En conclusión, ¿los nuevos dominios son un fracaso?

Un fracaso no son, porque no han cerrado, pero tampoco se han forrado, como algunos creían ingenuamente. Simplemente, no le hacen sombra a .com, esta es la verdad. Personalmente, soy partidario de la libertad total de los dominios y de que cualquiera pueda registrar lo que quiera, siempre que vaya en interés de la comunidad. Si inicialmente se hubiera abierto la mano a más terminaciones, el .com no sería el rey, y todo habria sido más natural.

¿Qué desarrollos espera del sistema de dominios?

Es concebible que ICANN mire con simpatía las propuestas de dominios que utilicen el DNS para ofrecer servicios desde la red […] por ejemplo .tel que podría usarse para servicios de geoposicionamiento. Así como creo que aquellos dominios que no ofrezcan algo mejor que el .com no van a ninguna parte, creo que tendría sentido .shop: si un sitio web, por ejemplo norbertogallego.com, tuviera una tienda virtual norbertogallego.shop para vender camisetas […]

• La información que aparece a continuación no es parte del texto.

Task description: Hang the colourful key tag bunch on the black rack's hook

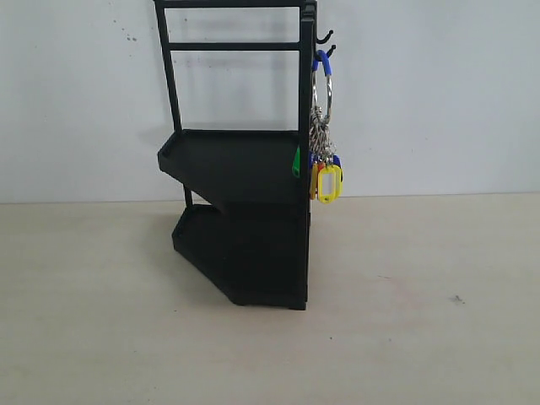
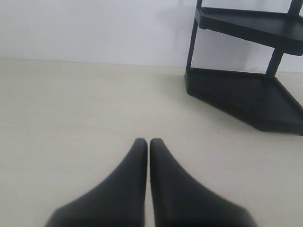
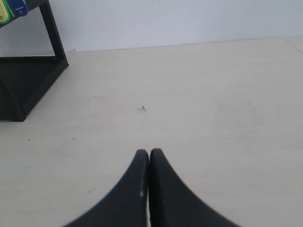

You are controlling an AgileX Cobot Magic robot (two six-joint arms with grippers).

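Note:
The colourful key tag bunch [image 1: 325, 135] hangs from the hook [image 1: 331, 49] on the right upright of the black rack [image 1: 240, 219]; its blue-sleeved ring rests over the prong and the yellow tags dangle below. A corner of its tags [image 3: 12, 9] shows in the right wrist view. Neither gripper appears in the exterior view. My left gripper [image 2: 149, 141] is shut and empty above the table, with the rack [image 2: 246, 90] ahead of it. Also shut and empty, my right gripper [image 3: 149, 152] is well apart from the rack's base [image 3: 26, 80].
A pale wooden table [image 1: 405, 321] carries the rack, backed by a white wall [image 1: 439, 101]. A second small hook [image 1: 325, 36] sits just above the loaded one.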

[risas] Gracias, me quedo con la idea. ¿Y los dominios multilingües, escritos con caracteres no latinos?

Realmente, nos cuesta mucho imaginar esta problemática, porque nuestro alfabeto permite acceder a los contenidos del ámbito anglosajón, que son los más abundantes: estamos habituados. Otra cosa sería si escribiéramos en árabe o en chino: ellos defienden legítimamente la utilización de su alfabeto, y carecería de sentido predicar la globalización de Internet y al mismo tiempo cerrarles esa puerta. Técnicamente, está resuelto, y esas comunidades buscarán fórmulas de coexistencia, porque su reivindicación no es aislacionista. Por otra parte, los acentos, o caracteres tan nuestros como la ñ o la ç – que son perfectamente posibles en el estado actual de la técnica – no tienen ningún éxito, porque venimos del .com. Y así vemos que los dueños de la marca Balañá – grupo de cines en Cataluña – usan el dominio balana.com, si eñe ni acento, y sin embargo podrían registrar su marca sin problemas.

¿Ha desaparecido la especulación con los dominios?

Hay menos, y habrá menos. También es verdad que, con la implantación del mecanismo para resolución de disputas, algunos que en su momento habían registrado nombres famosos, perdieron esos dominios fraudulentos. Luego entramos en un período en el que se puso de moda el parking de dominios para ver qué tráfico generaban y luego borrarlos a los cinco días si no era interesante para sus propósitos; pero los registros han puesto coto a esta prácticas. En este momento, especulación propiamente dicha, no hay. Lo que sí hay es gente que tiene dominios que generan tráfico potencial por error del usuario, y esto produce ingresos por clics si se hace a determinada escala. Y luego, lo que no puede llamarse especulación es el mercado secundario, de compraventa de dominios, que goza de buena salud.

El tema del día es IPv6, ¿qué efecto puede tener sobre el sistema de dominios?

Pertenece al ámbito técnico. Bienvenido sea todo aquello que amplía la capacidad de Internet y garantice su estabilidad. Pero, si hablamos del usuario final, no se ha enterado de qué se trata, y me parece bien que así sea.